I am currently a M.S. of applied mathematics student and a working TA for an axiomatic set theory course. I have helped teach this course in the past, however in my graduate program, the TA usually teaches a lot of the course to gain experience. We are currently covering maps and I had some questions about common terminology and phrases when talking about functions.
To begin I usually start with the following definition:
Let $A$ and $B$ be sets. A map $\phi : A \to B$ is a relation such that for each $a \in A$ there exists a unique $b \in B$ such that $(a,b) \in \phi$.
Then I follow with this remark:
Remark: From the definition of a map if $\phi : A \to B$, the $\phi$ can be viewed as an assignment, to each element $a \in A$, of a unique element $b \in B$.
This sits well, usually, since before we start even talking about sets we cover propositional and predicate logic and the students are familiar with the concept of assigning a truth value to a predicate of some variable(s).
Here is where I start to have questions: in many mathematics textbooks for set theory, sometimes one reads "the map $\phi$ sends/maps/associates $a$ to $b$". While in others, such as the ones I have based my teaching style after, one reads "a map $\phi$ assigns to every $a \in A$ exactly one $b \in B$." Are all these sentences equivalent?

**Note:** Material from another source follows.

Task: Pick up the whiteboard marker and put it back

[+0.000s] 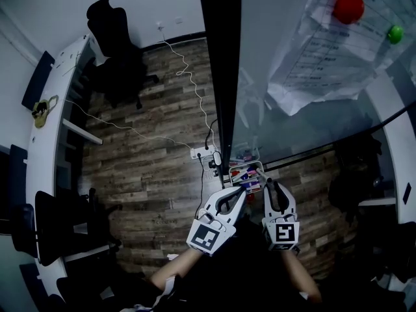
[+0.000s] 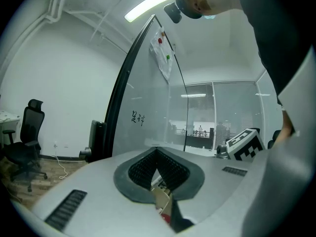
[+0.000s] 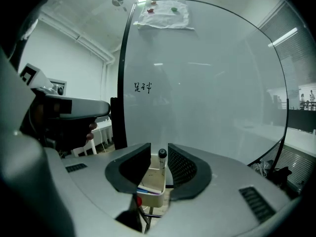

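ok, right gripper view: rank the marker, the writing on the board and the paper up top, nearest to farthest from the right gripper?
1. Marker: between the open jaws of the right gripper.
2. Writing: mid-height on the whiteboard, up and left.
3. Paper: at the whiteboard's top edge.

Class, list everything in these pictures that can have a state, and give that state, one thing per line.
left hand-held gripper: shut, nothing between its jaws.
right hand-held gripper: open, jaws on either side of the marker.
whiteboard marker: capped, upright, at the tray's far end.
tray: holds other coloured items.
paper: pinned to the glass board by a red magnet and a green magnet.
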A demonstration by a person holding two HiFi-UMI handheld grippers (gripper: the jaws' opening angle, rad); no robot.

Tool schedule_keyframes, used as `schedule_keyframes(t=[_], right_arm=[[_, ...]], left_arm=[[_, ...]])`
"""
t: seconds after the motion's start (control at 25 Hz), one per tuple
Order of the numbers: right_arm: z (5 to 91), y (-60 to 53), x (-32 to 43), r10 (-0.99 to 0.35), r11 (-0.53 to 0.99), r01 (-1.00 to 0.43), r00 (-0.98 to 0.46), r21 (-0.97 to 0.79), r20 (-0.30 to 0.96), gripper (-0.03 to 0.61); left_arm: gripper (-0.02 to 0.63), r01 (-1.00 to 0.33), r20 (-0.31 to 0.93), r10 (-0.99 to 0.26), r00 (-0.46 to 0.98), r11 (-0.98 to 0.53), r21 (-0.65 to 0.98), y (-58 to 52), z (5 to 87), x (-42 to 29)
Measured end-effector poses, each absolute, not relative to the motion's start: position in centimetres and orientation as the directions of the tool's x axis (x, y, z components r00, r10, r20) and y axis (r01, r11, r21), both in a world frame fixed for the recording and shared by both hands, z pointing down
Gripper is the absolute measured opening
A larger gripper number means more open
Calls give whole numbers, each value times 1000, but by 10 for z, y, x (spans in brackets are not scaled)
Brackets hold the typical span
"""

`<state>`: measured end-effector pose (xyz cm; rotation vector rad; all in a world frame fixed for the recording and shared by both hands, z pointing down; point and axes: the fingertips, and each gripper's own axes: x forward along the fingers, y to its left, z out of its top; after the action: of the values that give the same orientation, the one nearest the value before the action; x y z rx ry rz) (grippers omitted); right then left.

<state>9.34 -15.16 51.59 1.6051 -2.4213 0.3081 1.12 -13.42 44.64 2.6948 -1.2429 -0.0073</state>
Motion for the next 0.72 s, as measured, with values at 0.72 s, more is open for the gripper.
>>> schedule_keyframes(t=[0.72], right_arm=[[495,-99,88,-908,325,-941,-337,-91,249,15]], left_arm=[[8,-717,18,-723,691,-683,139,-85,432,3]])
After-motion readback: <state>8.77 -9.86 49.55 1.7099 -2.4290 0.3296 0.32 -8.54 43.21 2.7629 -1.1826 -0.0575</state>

Meaning if a student asks if saying "the map $\phi$ sends/maps/associates $a$ to $b$ and "a map $\phi$ assigns to every $a \in A$ exactly one $b \in B$" are interchangeable I can answer with: "yes, they are all just different ways of talking about maps". I understand the definition of a map is unambiguous and the important take away is that $\phi$ is a relation such that $(a,b) \in \phi$ means "$a$ is related to $b$" - but I wanted to clarify some common vernacular.
Disclaimer: This was originally posted on Mathematics Educators.SE but I felt I would get more precise answers from the community here.